The US International Trade Administration (ITA) said in a report this year that India currently produces only four critical minerals: copper, graphite, phosphorous and titanium. This is due to limited exploration and a lack of proper infrastructure and processing technology, the ITA said.
In India’s national budget for the financial year 2026-2027, which began on April 1, the government introduced a new policy measure to create “rare earth corridors” in the states of Odisha, Kerala, Andhra Pradesh and Tamil Nadu. These would be hubs for mining and processing rare earth minerals, doing research and manufacturing high-performance rare earth magnets used in electric vehicles, wind turbines and other advanced technologies.

What is the Quad critical minerals initiative?
A multilateral document released by the Indian foreign ministry detailed a framework expanding on key areas for cooperation among the Quad countries on critical minerals supply chains.
The document said Quad governments and private companies intend to mobilise up to $20bn for the initiative, using a mix of loans, guarantees, subsidies and long-term purchase agreements. The countries aim to channel this funding into mining, processing and recycling projects to make their critical mineral supply chains more resilient and less dependent on a few suppliers.

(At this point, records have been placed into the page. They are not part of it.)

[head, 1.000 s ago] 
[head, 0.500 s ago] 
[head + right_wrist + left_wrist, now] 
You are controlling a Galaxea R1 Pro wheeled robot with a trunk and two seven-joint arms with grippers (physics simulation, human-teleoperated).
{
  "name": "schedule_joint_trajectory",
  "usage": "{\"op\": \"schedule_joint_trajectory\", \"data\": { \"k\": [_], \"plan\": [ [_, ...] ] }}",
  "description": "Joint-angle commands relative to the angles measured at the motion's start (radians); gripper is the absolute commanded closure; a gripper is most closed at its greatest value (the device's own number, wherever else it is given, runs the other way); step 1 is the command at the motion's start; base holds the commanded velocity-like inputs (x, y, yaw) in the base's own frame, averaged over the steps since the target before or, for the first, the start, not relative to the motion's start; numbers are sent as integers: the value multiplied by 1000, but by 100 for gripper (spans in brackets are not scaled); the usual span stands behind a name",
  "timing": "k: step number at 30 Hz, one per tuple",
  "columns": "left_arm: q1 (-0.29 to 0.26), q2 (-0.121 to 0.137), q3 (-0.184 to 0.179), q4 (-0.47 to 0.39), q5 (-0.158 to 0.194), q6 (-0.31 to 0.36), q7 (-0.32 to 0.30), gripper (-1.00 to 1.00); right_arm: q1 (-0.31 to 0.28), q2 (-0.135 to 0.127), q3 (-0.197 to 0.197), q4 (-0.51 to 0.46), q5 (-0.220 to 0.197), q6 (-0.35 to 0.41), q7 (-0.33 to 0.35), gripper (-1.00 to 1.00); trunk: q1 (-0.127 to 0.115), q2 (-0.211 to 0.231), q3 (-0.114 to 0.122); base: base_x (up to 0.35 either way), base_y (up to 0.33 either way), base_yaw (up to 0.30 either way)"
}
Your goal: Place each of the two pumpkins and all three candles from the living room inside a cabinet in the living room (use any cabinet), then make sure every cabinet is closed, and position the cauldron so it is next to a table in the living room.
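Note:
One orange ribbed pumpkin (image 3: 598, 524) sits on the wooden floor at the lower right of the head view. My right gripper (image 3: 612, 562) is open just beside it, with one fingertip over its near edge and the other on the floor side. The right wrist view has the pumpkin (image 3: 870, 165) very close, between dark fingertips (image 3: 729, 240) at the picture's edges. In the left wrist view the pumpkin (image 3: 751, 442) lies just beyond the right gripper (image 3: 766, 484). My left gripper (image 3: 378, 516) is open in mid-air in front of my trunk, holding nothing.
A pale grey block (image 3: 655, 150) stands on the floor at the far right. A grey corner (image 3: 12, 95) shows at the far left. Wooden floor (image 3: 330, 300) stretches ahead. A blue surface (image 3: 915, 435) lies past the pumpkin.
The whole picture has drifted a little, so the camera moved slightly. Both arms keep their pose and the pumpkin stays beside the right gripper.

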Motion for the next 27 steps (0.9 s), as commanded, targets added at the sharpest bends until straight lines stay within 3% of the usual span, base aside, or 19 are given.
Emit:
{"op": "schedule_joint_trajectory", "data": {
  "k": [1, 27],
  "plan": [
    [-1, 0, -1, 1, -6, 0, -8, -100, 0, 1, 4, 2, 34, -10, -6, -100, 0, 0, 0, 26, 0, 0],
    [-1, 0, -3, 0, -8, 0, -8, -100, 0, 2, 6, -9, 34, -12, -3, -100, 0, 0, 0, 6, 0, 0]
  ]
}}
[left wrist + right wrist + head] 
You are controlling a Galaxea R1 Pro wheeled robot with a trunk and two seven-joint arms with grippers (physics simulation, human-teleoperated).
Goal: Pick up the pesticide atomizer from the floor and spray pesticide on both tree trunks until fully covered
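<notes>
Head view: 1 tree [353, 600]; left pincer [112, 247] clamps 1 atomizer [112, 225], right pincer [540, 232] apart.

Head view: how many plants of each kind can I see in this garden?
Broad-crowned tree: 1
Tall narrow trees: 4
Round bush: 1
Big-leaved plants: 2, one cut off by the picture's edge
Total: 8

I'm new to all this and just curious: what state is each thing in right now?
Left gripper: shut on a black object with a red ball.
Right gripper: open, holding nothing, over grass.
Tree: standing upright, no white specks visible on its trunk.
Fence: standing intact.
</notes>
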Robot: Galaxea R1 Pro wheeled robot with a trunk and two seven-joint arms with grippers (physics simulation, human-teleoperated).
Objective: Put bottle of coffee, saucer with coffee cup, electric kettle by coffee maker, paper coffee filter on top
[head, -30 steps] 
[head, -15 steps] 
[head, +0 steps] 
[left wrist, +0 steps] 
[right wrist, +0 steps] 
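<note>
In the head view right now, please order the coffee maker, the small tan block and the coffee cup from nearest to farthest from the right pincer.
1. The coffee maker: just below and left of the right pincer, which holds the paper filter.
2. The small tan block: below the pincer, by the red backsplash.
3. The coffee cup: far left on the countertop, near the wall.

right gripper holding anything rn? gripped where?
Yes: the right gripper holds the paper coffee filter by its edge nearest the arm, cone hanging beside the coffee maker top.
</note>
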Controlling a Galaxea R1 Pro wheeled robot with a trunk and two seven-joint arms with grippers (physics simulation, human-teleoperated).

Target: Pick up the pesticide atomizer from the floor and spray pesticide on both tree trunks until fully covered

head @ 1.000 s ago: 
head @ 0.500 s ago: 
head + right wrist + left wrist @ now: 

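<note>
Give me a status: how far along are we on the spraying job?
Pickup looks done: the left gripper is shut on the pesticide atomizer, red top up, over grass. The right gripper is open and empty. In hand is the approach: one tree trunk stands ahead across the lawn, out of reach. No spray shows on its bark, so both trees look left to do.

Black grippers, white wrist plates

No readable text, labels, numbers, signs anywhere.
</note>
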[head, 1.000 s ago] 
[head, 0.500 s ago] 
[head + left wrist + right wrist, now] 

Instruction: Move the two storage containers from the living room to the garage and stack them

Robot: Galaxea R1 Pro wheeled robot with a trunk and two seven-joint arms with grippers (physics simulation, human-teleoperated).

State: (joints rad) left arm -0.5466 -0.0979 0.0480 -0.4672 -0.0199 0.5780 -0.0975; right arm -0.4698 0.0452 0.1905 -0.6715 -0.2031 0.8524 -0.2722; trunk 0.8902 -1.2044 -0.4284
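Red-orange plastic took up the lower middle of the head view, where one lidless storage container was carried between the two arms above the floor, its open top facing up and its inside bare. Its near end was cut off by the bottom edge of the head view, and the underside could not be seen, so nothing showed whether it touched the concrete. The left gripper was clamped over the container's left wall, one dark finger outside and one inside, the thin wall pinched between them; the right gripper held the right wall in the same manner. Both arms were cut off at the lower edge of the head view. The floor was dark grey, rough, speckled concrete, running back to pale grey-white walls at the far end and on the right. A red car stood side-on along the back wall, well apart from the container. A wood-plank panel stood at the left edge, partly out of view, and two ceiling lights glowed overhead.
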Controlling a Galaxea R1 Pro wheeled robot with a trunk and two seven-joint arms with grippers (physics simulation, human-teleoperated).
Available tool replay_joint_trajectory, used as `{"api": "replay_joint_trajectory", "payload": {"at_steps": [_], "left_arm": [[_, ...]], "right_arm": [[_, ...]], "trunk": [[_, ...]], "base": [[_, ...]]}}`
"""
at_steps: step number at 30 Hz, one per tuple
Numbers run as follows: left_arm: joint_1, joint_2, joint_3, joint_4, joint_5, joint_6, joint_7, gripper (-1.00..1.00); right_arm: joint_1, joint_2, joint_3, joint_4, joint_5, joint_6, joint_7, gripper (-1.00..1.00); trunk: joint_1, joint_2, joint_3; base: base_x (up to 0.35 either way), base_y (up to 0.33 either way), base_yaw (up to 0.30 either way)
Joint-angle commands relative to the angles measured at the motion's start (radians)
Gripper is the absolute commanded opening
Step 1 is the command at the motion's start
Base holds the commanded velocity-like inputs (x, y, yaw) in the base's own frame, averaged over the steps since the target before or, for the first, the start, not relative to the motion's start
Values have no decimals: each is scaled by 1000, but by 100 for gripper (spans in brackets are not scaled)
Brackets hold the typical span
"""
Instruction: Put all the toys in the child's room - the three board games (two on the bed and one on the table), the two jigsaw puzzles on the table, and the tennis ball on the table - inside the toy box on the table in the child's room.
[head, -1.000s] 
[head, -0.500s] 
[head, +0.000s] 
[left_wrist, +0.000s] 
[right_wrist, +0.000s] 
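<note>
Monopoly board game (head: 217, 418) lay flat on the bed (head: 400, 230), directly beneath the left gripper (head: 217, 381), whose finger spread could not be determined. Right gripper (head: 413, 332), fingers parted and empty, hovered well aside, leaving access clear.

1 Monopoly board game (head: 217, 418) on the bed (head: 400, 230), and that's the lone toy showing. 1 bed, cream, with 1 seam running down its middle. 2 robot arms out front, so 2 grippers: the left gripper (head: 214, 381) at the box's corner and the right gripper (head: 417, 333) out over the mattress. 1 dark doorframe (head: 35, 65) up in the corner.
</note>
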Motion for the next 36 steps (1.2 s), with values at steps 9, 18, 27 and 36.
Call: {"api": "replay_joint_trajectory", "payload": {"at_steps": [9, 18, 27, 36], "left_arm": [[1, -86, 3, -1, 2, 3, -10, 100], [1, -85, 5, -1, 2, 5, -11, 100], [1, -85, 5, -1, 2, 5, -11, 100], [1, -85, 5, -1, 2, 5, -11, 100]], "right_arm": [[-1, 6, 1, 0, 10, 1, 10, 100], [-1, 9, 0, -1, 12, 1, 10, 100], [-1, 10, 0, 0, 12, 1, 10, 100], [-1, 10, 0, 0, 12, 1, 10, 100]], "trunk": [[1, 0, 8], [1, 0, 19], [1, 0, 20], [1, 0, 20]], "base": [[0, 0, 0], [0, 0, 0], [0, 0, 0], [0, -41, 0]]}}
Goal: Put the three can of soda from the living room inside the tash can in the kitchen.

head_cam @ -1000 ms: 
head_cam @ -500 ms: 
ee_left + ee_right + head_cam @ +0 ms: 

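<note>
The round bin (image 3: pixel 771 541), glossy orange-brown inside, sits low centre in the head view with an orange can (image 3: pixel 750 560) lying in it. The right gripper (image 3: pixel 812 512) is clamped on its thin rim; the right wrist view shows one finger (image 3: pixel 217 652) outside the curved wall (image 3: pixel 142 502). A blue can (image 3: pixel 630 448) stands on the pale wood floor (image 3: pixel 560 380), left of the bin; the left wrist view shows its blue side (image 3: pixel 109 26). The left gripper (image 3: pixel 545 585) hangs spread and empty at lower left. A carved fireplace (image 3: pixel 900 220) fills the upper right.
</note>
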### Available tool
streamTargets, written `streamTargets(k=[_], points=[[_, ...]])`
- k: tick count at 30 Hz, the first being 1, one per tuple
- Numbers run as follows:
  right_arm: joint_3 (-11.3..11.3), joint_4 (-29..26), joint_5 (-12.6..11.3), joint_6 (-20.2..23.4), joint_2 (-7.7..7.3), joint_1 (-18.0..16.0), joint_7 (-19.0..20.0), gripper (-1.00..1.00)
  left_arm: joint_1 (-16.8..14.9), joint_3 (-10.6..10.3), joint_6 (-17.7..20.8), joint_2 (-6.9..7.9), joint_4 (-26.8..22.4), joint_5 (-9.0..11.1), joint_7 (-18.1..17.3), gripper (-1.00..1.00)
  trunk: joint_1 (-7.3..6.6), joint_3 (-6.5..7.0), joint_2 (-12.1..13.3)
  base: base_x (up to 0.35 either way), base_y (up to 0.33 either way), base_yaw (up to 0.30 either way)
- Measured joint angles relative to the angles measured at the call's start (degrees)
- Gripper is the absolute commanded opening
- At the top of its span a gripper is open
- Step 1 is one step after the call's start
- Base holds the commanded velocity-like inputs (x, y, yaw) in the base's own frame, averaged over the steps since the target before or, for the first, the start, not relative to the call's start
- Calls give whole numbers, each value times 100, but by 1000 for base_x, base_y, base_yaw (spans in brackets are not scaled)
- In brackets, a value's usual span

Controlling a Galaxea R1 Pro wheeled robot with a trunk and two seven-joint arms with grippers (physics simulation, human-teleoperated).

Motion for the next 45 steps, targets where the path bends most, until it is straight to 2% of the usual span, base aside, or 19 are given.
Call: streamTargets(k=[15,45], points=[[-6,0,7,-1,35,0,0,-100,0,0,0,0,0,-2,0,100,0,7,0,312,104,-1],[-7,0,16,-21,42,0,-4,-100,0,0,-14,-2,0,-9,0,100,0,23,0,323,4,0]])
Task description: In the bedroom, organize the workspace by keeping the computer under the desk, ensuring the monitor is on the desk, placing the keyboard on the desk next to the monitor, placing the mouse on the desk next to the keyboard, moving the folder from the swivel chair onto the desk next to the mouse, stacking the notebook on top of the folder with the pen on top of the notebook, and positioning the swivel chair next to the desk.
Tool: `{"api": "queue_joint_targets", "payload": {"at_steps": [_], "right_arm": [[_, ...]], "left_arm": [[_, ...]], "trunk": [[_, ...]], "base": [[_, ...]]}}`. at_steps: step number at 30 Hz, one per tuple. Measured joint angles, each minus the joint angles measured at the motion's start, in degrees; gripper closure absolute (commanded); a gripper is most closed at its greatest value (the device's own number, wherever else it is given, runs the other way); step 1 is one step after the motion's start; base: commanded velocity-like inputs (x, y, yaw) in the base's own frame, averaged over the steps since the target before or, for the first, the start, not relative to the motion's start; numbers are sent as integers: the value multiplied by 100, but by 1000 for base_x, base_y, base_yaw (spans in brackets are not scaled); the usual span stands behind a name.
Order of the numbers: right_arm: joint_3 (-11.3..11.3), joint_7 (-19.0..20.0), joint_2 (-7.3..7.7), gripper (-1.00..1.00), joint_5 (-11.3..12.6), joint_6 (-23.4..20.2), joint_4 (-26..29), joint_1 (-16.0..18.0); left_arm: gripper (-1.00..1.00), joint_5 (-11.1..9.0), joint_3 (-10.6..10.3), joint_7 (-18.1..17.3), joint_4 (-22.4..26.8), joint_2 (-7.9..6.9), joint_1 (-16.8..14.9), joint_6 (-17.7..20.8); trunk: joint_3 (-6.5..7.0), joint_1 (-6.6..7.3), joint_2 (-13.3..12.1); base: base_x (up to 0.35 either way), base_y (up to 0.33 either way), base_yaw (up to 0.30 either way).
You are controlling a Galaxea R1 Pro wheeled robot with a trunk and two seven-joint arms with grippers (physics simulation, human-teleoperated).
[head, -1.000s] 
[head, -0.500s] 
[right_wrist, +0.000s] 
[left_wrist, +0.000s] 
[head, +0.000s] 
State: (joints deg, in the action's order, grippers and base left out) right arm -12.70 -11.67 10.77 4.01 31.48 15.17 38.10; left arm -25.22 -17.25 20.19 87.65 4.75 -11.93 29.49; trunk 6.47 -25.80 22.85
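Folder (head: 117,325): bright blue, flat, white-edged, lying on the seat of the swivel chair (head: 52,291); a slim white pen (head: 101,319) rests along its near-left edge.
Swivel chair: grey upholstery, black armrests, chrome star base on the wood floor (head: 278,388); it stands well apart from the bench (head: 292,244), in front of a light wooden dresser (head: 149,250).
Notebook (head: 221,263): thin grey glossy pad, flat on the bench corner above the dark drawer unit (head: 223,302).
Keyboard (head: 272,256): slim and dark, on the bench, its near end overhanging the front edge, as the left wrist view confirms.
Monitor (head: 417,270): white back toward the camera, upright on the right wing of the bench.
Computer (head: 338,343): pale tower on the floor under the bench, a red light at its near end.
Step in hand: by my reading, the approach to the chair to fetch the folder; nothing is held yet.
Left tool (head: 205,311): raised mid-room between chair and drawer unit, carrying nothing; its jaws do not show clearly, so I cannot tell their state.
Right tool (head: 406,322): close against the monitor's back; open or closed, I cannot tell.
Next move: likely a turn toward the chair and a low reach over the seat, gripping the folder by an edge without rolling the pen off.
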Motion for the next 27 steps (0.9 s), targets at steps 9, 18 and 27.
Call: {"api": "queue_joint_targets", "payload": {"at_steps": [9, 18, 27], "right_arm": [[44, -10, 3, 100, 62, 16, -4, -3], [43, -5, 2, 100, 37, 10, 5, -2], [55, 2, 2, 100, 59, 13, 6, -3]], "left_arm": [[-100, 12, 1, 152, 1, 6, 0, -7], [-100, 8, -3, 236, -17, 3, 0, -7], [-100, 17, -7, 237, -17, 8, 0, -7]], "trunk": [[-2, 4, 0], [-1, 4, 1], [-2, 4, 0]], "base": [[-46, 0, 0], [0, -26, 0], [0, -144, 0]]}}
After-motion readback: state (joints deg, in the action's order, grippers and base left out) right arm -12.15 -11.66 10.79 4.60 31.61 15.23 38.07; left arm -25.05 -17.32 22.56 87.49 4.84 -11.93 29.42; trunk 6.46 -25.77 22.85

The Quad countries have also agreed to share information on good practices and technical approaches for permitting, licensing and other regulatory processes.
They also agreed to cooperate on recycling and recovery of critical minerals, including during processing, to strengthen supply chains and promote the recycling of critical minerals among Quad partners and “like‑minded” countries.
Which other countries has the US signed critical minerals deals with?
“Both the US and India have been exploring mineral assets around the world – for example, India has been looking at partnerships in South America, Africa and Australia, while the US has also been engaging in these regions,” Aditya Ramji, an energy and development economist at UC Davis’s Global South Center for Clean Transportation, told Al Jazeera.
In December, the US announced a $1.25bn investment in critical minerals mining at Reko Diq in Pakistan’s Balochistan province.
“The bilateral deals between the US and Pakistan do not have any significant bearing on this deal with India,” Ramji said, adding that India is a strategic market that offers great demand for mineral‑intensive technologies, has strong technological capabilities, and is seen as a reliable trading partner globally. On that basis alone, the US-India framework agreement has clear value.
During the critical minerals meeting that the US hosted in February, it signed 11 critical minerals frameworks with Argentina, the Cook Islands, Ecuador, Guinea, Morocco, Paraguay, Peru, the Philippines, the United Arab Emirates, the United Kingdom and Uzbekistan, the State Department said.
In April, the US announced up to $50m in equity investment to back the Phalaborwa Rare Earths Project in South Africa.
“Across different regions, including the Gulf, Africa, and Asia, the USA has done deals with seemingly competing nations. It shows that the USA is not taking sides in regional competition between states, but is pursuing a grander and longer-term vision for protecting minerals supply,” Vandome said.